Durrants Managing Director Dominic Parravani assesses the Chancellor of the Exchequer’s stamp duty changes – designed to stimulate the property market.
With post-Covid demand for property at a welcome high level, one thing was needed to help create what could be the most active market since the great recession: greater affordability.
Now the Chancellor has gone a long way to help through his mini-budget. From 8th July 2020 until 31st March 2021 there will be a temporary stamp duty holiday on the first £500,000 of all property sales in England and Northern Ireland. This does not affect Scotland and Wales, which have their own property transaction tax regimes.

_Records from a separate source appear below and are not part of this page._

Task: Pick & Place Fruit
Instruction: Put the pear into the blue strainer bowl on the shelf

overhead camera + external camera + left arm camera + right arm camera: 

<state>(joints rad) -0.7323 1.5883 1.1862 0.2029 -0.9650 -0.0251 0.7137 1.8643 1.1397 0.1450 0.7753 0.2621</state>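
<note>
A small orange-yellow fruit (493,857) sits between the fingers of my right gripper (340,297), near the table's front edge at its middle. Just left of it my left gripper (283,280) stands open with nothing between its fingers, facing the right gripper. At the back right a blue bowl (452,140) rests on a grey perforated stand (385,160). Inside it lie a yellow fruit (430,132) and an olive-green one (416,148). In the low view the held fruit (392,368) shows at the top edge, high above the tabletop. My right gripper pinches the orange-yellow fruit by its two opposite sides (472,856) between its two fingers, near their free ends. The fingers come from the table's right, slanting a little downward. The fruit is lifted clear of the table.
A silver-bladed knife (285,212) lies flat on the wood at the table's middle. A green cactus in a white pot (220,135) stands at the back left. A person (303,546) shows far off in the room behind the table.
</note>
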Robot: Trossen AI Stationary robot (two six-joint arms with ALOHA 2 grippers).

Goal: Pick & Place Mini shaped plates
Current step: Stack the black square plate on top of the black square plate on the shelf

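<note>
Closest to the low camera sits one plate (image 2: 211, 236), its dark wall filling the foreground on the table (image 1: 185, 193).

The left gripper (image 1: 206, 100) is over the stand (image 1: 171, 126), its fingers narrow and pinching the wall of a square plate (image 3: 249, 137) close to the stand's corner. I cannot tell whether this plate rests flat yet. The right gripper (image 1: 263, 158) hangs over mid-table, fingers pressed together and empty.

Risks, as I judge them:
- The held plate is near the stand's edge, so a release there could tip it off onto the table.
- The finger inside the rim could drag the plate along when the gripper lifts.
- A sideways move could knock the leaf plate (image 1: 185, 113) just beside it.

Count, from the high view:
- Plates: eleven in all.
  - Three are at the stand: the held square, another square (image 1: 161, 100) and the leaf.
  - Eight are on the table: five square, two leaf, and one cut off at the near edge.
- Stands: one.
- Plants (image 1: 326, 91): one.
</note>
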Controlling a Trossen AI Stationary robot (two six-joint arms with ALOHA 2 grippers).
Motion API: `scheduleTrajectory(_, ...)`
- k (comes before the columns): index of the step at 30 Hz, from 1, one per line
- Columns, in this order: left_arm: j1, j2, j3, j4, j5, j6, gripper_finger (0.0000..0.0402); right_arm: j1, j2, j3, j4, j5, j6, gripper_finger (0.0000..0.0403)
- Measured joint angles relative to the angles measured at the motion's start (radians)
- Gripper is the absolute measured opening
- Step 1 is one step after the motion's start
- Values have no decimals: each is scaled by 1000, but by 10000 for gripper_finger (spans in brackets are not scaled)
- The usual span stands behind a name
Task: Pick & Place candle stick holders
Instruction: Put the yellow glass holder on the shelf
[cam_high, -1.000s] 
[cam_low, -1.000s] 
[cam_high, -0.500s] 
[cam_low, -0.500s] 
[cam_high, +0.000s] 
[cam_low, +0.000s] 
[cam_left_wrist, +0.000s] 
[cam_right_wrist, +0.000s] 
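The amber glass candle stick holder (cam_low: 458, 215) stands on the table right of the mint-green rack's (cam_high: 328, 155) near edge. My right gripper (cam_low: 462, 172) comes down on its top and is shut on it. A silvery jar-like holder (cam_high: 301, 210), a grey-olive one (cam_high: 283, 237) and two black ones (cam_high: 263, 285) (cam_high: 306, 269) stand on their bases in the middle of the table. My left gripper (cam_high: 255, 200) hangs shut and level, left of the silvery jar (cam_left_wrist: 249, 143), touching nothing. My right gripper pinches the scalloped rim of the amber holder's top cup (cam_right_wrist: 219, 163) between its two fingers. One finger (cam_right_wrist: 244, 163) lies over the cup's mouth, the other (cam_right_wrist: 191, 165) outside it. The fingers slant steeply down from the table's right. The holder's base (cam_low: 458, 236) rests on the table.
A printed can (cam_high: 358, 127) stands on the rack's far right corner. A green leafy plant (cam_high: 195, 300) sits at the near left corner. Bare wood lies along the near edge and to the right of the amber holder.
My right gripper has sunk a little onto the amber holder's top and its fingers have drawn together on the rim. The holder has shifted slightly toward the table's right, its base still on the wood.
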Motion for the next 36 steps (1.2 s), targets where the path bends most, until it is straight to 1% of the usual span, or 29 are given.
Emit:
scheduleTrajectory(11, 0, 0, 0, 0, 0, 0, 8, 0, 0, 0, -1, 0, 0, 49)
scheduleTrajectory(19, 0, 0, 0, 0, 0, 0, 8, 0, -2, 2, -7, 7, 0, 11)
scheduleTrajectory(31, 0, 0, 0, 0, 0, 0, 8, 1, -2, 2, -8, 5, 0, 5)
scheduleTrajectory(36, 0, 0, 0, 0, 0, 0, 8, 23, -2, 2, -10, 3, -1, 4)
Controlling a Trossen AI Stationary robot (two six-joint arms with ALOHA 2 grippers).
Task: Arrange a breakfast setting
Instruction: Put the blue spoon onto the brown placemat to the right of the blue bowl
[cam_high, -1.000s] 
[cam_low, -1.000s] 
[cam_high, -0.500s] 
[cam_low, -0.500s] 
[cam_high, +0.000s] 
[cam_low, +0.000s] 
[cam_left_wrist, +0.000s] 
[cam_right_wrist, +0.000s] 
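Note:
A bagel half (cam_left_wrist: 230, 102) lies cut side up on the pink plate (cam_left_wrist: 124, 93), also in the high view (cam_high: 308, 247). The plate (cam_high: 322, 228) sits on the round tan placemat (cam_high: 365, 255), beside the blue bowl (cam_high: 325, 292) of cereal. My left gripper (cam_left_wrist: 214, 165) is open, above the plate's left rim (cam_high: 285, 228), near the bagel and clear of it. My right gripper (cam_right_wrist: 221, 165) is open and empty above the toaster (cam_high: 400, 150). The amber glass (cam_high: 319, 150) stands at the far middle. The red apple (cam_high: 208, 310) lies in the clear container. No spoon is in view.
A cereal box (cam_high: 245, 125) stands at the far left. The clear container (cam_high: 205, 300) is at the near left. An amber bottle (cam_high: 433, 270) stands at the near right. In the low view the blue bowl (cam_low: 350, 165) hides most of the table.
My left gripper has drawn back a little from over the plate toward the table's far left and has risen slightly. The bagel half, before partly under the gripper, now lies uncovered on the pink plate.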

Under Sunak’s change buyers of second homes and buy-to-let properties will also benefit, but will still have to pay the existing 3% extra duty due on the entire price.
During this tax holiday, the average stamp duty bill will fall by £4,500, and almost nine out of ten people buying a main home this year will pay no stamp duty at all. Anyone buying a home for around £475,000 will save almost £14,000 in tax.
We in the property industry have long called for the government to overhaul a tax that has become a serious hindrance to buyers. Although seen as unfair by many, the government’s annual return from stamp duty is around £12bn – roughly equivalent to 2% of the Treasury’s total tax income. However even the Prime Minister has said in the past that he wanted to scrap stamp duty up to £500,000 and reduce the top rate – on homes costing more than £1.5 million – from 12% to 7%.
With the Halifax announcing, unsurprisingly, that house prices have fallen during the four months of lockdown, the new stamp duty level and the increased desire by many to make a lifestyle change mean this is the best time for years to buy a property. As any farmer will tell you, make hay while the sun shines.